Une volonté politique basée sur le profit
Cette situation est inacceptable pour beaucoup de soignants, notamment les chefs de service qui ont vu au cours de leur carrière l’hôpital passer de l’excellence à une situation de dégradation inexorable cautionnée par une volonté politique basée sur le profit. Les directeurs d’hôpitaux ne sont plus des gestionnaires mais des comptables. Un hôpital de qualité n’est pas celui qui soigne le mieux mais celui qui atteint l’équilibre financier.

Il devient urgent pour l’ensemble du corps médical français de reconsidérer la position de l’hôpital public, redonner aux hôpitaux les lits qui ont été fermés et ne permettent plus de recevoir les patients dans des conditions décentes, revaloriser les salaires du personnel hospitalier.

Il est capital de pouvoir offrir aux plus jeunes des carrières attractives permettant de garder à l’hôpital les meilleurs de nos jeunes médecins. Il convient également que le gouvernement remette à flot les hôpitaux publics endettés et révise de manière radicale leur mode de financement afin de permettre d’appliquer la règle du juste soin pour tous. Le rôle des directions hospitalières doit être d’inciter à la pertinence des prescriptions, des actes plutôt que de rechercher des activités rentables.

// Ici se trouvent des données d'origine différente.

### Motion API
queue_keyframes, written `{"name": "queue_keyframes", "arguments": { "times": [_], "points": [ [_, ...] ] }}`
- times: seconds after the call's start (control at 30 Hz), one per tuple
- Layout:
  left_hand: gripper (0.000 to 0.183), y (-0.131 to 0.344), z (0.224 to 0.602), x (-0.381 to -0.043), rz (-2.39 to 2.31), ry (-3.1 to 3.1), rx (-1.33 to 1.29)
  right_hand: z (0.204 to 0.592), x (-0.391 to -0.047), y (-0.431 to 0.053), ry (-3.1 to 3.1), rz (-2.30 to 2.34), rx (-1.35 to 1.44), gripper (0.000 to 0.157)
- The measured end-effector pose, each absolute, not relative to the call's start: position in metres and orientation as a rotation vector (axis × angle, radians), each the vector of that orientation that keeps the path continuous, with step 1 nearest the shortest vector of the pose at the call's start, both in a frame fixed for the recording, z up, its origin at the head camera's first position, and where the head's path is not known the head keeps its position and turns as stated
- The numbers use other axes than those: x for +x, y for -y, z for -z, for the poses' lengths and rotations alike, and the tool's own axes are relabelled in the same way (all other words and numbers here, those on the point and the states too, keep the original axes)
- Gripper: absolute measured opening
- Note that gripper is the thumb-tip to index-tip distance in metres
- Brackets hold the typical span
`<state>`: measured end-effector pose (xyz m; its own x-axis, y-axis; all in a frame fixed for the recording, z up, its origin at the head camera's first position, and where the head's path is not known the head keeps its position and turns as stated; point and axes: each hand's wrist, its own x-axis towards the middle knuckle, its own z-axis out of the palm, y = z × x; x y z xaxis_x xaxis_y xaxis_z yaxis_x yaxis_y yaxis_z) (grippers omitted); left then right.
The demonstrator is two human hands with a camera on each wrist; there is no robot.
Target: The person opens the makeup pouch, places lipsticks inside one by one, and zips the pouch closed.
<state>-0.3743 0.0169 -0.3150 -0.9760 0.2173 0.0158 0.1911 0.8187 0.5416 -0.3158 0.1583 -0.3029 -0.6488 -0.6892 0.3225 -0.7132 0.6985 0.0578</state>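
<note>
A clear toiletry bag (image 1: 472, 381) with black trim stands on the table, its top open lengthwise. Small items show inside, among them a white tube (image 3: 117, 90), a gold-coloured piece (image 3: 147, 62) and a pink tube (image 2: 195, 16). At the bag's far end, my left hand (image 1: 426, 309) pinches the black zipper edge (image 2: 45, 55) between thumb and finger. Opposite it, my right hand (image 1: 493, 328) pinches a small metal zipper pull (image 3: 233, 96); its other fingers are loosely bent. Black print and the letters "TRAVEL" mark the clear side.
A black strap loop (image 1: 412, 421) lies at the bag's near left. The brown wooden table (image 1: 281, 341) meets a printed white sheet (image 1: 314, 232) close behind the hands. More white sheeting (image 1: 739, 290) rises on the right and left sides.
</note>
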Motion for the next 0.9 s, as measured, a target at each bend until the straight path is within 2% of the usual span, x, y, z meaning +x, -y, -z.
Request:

Il est temps de revenir à la réalité et savoir qu’un hôpital public pour tous ne peut être une entreprise destinée à dégager des bénéfices.

Repenser l’hôpital public
Tout doit être repensé à commencer par une gouvernance associant aux gestionnaires, les médecins, les personnels et les usagers.

Sur le plan pratique nous demandons :

 Un correctif budgétaire permettant de supprimer la demande d’économies faite aux hôpitaux qui reste encore à la hauteur de 500 à 600 millions ;
 La programmation d’une revalorisation des rémunérations des personnels hospitaliers permettant d’atteindre la moyenne des rémunérations des pays OCDE à qualification comparable ;
 L’ouverture de négociations pour préparer avec les collectifs, les représentants des usagers et les organisations syndicales ;
 Un Grenelle de la santé avec un plan à la fois national et régional pour définir les embauches de personnels nécessaires pour améliorer la qualité des soins et assurer la sécurité, évaluer les réouvertures de lits notamment pour l’aval des urgences et des soins aigus, changer les modes de financement et rénover la gouvernance impliquant les professionnels et les usagers au niveau du service comme de l’ensemble des structures l’établissement.

Jamais dans l’histoire de nos hôpitaux une détermination a été aussi forte pour faire entendre un tel cri d’alarme. Pour beaucoup de chefs de service démissionnaires, il s’agit de la dernière chance pour sauvegarder un système de santé unique.